Acid–base balance is among the most tightly regulated variables in human physiology. Acute changes in blood pH induce powerful regulatory effects at the level of the cell, the organ and the organism [1]. Yet the mechanisms responsible for local, regional and systemic acid–base control are incompletely understood, and controversy exists in the literature regarding what methods should be used to understand them [2]. The use of physical chemical principles to analyze clinical acid–base disorders has been advocated by some workers [35], and not by others [6, 7]. One difficulty with the physical chemical approach is that it cumbersome to apply clinically.

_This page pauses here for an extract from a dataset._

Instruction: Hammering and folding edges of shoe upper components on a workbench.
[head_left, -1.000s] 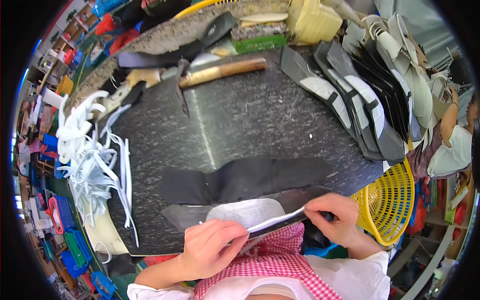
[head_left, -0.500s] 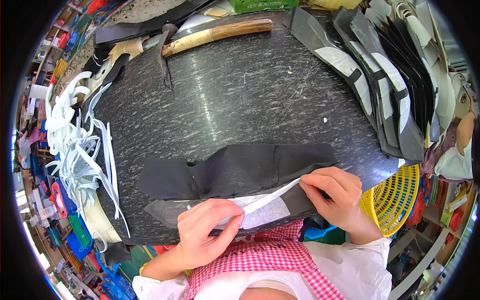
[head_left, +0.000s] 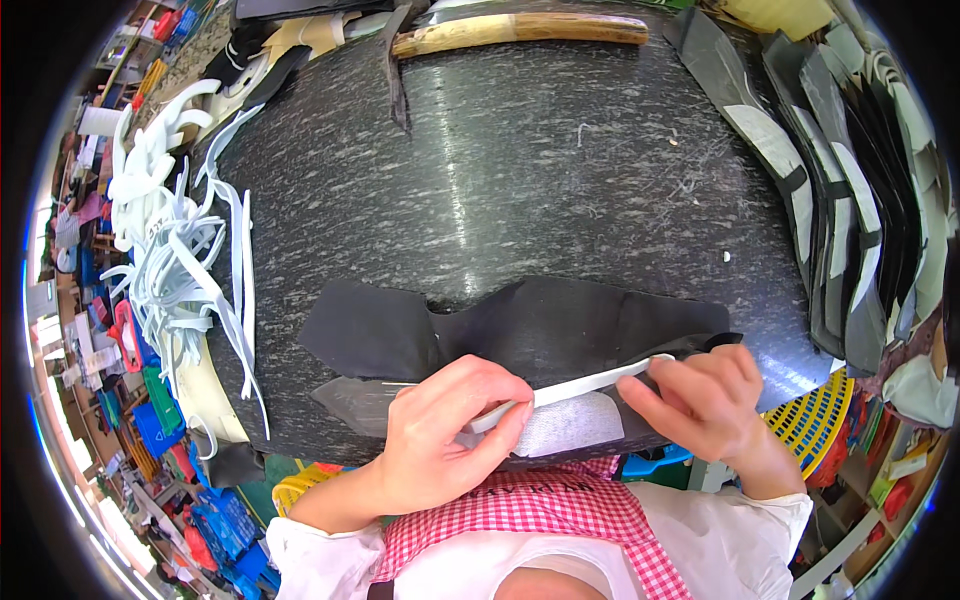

For example, to calculate the strong ion gap (SIG) requires, at the very least, a programmable calculator [8]. In addition, some investigators have found that the pH and the standard base excess are better outcome predictors than the SIG [9]. Other investigators have found, however, that the SIG is a powerful predictor of outcome in acutely ill or injured patients [10, 11] and that other, more traditional, variables performed less well.

In the present issue of Critical Care, Moviat and colleagues report an analysis of 50 critically ill patients with metabolic acidosis [12]. The majority of their patients had multiple underlying mechanisms explaining their metabolic acidosis, and unmeasured strong anions were present in 98% (defined by SIG > 0). In keeping with previous studies [4, 5, 13], Moviat and colleagues found that while the uncorrected anion gap was of little value in detecting unmeasured ions, there was an excellent agreement between the SIG and the corrected anion gap. They thus demonstrated that the corrected anion gap could be used in place of the more cumbersome SIG.

However, the study of Moviat and colleagues raises some other fundamental questions. What is the normal SIG in critically ill patients? And what are the unmeasured anions? We unfortunately do not have the answer to either of these questions. An increased SIG appears to be common in acidotic patients such that even if one accepts a level of < 2 mEq as 'normal', then more than 75% of Moviat and colleagues' patients had an elevated level. The SIG was much higher in similar studies from the United Kingdom [9] and from Australia [13]; however, the use of gelatin in this population may have contributed. An exogenous source of unmeasured anions (e.g. gelatin) may also explain why some studies have not found a strong correlation between the SIG and outcome, whereas other studies, in which gelatins were not used, have shown that the SIG is associated with increased mortality [10, 11].

As regards the source of unmeasured anions, we can only speculate. An increased SIG appears to occur in patients with renal [12] and hepatic [8] impairment, and unexplained anions have been shown experimentally to arise from the liver in animals challenged with bolus intravenous endotoxin [14]. However, the precise identity or, more probably, identities remain unknown. Given their rapid appearance in the circulation in experimental models [14] and in patients sustaining vascular injury [10], it seems probable that these ions are acute phase proteins but this has not yet been satisfactorily explored.

Whatever the source of the SIG, it is easily estimated from the corrected anion gap and would appear to be frequently elevated in critically ill patients with metabolic acidosis. Preliminary data from our institution suggest that SIG > 2 mEq is independently associated with mortality in critically ill patients with metabolic acidosis [15]. Further studies are needed both to establish the true 'normal range' for the SIG and to determine its etiology.